What the exercise asks: In the material below, find all lines with the string "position" and copy them.

Supplied material:
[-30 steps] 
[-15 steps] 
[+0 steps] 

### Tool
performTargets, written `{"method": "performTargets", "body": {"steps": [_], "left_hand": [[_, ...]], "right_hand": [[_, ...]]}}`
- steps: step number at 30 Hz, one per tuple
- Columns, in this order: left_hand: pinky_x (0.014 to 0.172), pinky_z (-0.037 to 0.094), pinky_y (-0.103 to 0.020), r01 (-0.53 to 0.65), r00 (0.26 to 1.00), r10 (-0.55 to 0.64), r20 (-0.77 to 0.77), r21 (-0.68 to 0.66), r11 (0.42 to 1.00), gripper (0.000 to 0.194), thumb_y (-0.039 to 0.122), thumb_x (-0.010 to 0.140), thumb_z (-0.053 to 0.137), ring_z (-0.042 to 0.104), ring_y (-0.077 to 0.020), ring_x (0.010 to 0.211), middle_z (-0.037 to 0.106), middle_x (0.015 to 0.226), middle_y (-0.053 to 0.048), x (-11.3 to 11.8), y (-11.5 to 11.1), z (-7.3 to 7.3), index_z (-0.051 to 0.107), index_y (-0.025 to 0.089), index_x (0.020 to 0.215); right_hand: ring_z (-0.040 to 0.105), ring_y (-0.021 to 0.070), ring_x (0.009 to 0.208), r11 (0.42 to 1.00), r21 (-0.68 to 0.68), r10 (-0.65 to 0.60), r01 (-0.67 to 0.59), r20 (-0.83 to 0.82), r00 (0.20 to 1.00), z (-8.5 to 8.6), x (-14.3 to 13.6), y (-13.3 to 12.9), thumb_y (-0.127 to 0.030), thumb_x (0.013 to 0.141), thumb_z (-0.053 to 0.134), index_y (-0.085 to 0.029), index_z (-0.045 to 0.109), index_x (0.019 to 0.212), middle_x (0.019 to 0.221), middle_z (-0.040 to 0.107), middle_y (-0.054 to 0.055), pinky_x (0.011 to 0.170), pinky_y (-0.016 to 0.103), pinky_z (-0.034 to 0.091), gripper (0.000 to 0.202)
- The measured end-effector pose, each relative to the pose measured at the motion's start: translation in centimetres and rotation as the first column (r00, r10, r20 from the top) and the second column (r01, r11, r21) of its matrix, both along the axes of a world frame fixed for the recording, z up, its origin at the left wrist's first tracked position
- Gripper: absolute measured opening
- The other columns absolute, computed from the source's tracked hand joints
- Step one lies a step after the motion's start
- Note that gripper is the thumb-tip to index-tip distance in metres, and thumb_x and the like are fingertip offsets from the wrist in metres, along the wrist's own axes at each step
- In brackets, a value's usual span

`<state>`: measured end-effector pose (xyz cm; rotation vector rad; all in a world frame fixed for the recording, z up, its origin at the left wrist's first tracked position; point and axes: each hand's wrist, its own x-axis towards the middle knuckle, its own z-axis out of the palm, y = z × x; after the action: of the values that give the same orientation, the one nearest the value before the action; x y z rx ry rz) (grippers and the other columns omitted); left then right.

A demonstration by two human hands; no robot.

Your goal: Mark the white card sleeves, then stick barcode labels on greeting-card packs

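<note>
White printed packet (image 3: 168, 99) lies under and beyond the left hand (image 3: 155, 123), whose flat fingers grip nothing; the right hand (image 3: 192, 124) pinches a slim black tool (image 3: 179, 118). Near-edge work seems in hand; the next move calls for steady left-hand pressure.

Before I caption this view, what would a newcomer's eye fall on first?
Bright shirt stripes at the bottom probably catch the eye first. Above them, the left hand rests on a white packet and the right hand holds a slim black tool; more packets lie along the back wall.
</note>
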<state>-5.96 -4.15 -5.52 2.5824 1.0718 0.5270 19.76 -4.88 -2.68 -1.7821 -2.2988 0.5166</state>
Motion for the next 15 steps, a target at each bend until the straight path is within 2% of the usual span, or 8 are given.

Result below:
- The measured end-effector pose, each relative to the pose measured at the motion's start: translation in centimetres and rotation as the first column (r00, r10, r20 from the top) and the second column (r01, r11, r21) of its matrix, both along the axes of a world frame fixed for the recording, z up, its origin at the left wrist's first tracked position
`<state>`: measured end-effector pose (xyz cm; rotation vector rad; all in a world frame fixed for the recording, z up, its origin at the left wrist's first tracked position; point and axes: each hand's wrist, its own x-axis towards the middle knuckle, its own z-axis out of the palm, y = z × x; after the action: of the values that give the same orientation, the one nearest the value before the action; x y z rx ry rz) (grippers and the other columns omitted); left then right.

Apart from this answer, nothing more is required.